Rechtspraak
Uitspraakdatum
17-01-2014
ECLI
ECLI:NL:TAHVD:2014:8
Zaaknummer
6782
Inhoudsindicatie
Ongegrondverklaring klacht tegen advocaat wederpartij bekrachtigd.
Uitspraak
Beslissing van 17 januari 2014
in de zaak 6782
naar aanleiding van het hoger beroep van:
klager
tegen:
verweerster
1 HET GEDING IN EERSTE AANLEG
Het hof verwijst naar de beslissing van de Raad van Discipline in het ressort
’s-Hertogenbosch (verder: de raad) van 8 april 2013, onder nummer B 203-2012, aan partijen toegezonden op 12 april 2013, waarbij van klacht van klager tegen verweerster deels niet-ontvankelijk en deels ongegrond is verklaard.
De beslissing is gepubliceerd op tuchtrecht.nl als LJN YA 4169.
2 HET GEDING IN HOGER BEROEP
2.1 De memorie waarbij klager van deze beslissing in hoger beroep is gekomen, is op
8 mei 2013 ter griffie van het hof ontvangen.
2.2 Het hof heeft voorts kennis genomen van:
- de stukken van de eerste aanleg;
- de antwoordmemorie van verweerster.
2.3 Het hof heeft de zaak mondeling behandeld ter openbare zitting van 11 november 2013, waar klager en verweerster zijn verschenen. Klager heeft gepleit aan de hand van een pleitnota.
3 KLACHT
3.1 De klacht houdt, zakelijk weergegeven, in dat verweerster tuchtrechtelijk verwijtbaar heeft gehandeld als bedoeld in artikel 46 Advocatenwet doordat:
1. zij heeft gehandeld in strijd met de wettelijke bepalingen door hem een waarschuwing te geven. Verweerster heeft daarmee onrechtmatig jegens klager gehandeld;
2. zij een ernstige inbreuk heeft gemaakt op klagers persoonlijke levenssfeer door hem ervan te beschuldigen warrige brieven te zenden.
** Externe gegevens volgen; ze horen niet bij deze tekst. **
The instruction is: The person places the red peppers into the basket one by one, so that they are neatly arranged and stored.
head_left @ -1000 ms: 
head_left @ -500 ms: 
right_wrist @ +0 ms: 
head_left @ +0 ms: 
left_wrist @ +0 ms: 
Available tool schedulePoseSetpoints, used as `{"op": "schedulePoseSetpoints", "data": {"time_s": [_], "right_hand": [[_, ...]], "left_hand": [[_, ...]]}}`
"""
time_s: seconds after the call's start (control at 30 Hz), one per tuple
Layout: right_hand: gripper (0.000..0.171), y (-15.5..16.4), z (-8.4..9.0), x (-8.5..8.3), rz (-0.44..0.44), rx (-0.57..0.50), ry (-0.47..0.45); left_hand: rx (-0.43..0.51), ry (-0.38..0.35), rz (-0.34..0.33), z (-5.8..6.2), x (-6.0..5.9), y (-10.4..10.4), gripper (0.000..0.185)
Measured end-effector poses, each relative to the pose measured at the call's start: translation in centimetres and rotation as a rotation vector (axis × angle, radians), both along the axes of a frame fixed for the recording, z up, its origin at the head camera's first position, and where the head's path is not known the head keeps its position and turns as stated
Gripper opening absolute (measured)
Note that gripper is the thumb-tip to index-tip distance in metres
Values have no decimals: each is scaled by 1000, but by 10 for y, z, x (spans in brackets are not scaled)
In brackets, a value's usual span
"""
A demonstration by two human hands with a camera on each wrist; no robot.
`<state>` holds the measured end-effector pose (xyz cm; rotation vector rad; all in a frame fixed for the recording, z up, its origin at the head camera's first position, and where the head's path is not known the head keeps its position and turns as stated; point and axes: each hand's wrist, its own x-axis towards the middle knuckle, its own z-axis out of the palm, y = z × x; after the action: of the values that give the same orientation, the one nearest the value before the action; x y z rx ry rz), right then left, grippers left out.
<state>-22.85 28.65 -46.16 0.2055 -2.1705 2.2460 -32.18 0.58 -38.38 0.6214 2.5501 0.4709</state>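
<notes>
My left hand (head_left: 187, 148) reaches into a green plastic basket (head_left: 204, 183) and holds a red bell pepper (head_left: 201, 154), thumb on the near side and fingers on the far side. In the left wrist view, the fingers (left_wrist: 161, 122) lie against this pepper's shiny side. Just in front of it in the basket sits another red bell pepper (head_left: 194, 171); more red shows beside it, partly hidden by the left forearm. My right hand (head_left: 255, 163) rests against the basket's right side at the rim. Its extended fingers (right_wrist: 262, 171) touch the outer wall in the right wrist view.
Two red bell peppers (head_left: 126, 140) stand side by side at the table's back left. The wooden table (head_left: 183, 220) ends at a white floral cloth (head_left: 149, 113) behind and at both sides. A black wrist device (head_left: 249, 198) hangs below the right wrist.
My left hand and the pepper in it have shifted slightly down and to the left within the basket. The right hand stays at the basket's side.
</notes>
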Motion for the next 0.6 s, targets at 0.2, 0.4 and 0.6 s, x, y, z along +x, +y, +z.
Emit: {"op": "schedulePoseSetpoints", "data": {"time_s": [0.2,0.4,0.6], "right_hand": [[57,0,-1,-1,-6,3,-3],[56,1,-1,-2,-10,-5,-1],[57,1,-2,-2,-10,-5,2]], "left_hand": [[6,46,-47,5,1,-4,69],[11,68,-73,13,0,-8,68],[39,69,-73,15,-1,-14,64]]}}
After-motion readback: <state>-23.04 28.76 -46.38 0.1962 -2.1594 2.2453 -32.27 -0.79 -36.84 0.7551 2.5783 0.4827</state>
Verweerster suggereert daarmee dat klager zou lijden aan een geestesstoornis;
3. zij niet reageert op een schrijven van klager d.d. 3 juni 2011 waarin hij klaagt over verweersters handelswijze;
4. zij klagers schade ten bedrage van € 304,-- niet vergoedt;
5. zij er niet voor heeft gezorgd dat de door klager ondervonden geluidshinder van de buren is verminderd.
4 FEITEN
In overweging 2. heeft de raad vastgesteld van welke feiten in deze procedure wordt uitgegaan. De door de raad vastgestelde feiten, welke niet zijn betwist, vormen ook in hoger beroep het uitgangspunt.
5 BEOORDELING
5.1 Klager heeft in zijn beroepschrift bezwaar gemaakt tegen de door de raad gehanteerd klachtomschrijving. Het hof oordeelt dat de strekking van de klachtomschrijving niet afwijkt van hetgeen klager naar voren heeft gebracht.
5.2 Klager heeft gesteld dat verweer van verweerster buiten beschouwing dient te worden gelaten omdat verweerster termijnen voor het indienen van haar verweer niet in acht zou hebben genomen. Het hof volgt klager hier niet in. De termijnen die zijn gesteld zijn geen fatale termijnen hetgeen tot gevolg heeft dat, daar waar sprake is van het verstrijken van termijnen, het gevoerde verweer niet buiten beschouwing wordt gelaten door het hof.
5.3 Het onderzoek in hoger beroep heeft niet geleid tot andere beschouwingen en gevolgtrekkingen dan die vervat in de beslissing van de raad, waarmee het hof zich verenigt.
5.4 De grieven van klager tegen de beslissing van de raad worden verworpen. De beslissing van de raad dient te worden bekrachtigd.
BESLISSING
Het Hof van Discipline:
bekrachtigt de beslissing van de Raad van Discipline in het ressort ’s Hertogenbosch van 8 april 2013, onder nummer B 203-2012.
Aldus gewezen op 11 november 2013 door mr. J.C. van Dijk, voorzitter, mrs. A.R. Sturhoofd, A. Minderhoud, P.T. Gründemann en G.J. Niezink, leden, in tegenwoordigheid van mr. I.F. Schouwink, griffier, en in het openbaar uitgesproken op 17 januari 2014.